Check every line of the material below for "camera". Give the number of lines that have it, and only that.

== SUPPLIED MATERIAL

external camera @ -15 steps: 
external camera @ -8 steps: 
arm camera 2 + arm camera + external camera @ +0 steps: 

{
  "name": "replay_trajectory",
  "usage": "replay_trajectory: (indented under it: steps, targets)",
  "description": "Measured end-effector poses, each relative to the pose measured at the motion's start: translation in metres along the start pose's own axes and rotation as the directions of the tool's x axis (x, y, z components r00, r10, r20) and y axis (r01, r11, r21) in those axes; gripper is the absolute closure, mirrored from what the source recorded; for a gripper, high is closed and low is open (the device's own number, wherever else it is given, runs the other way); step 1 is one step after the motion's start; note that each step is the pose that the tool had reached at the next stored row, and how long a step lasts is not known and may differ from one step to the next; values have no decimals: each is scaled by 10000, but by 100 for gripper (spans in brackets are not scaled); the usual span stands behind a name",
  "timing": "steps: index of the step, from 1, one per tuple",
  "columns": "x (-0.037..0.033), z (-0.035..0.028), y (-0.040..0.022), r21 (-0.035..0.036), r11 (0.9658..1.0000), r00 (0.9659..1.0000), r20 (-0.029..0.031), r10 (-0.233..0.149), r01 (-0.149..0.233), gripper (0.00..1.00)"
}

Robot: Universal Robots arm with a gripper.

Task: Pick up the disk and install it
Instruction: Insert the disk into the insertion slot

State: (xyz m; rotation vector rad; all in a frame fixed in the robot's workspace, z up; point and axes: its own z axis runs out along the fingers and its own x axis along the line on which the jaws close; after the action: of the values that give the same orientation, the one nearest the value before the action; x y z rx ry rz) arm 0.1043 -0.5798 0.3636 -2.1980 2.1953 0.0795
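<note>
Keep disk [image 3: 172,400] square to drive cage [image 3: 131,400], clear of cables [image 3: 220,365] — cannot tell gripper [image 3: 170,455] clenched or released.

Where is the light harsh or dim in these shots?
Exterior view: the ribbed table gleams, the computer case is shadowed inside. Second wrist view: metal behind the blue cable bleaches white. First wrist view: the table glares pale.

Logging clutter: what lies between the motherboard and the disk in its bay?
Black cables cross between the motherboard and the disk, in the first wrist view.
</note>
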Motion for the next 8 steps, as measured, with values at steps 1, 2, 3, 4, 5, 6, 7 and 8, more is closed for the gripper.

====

(EXPECTED ANSWER): 3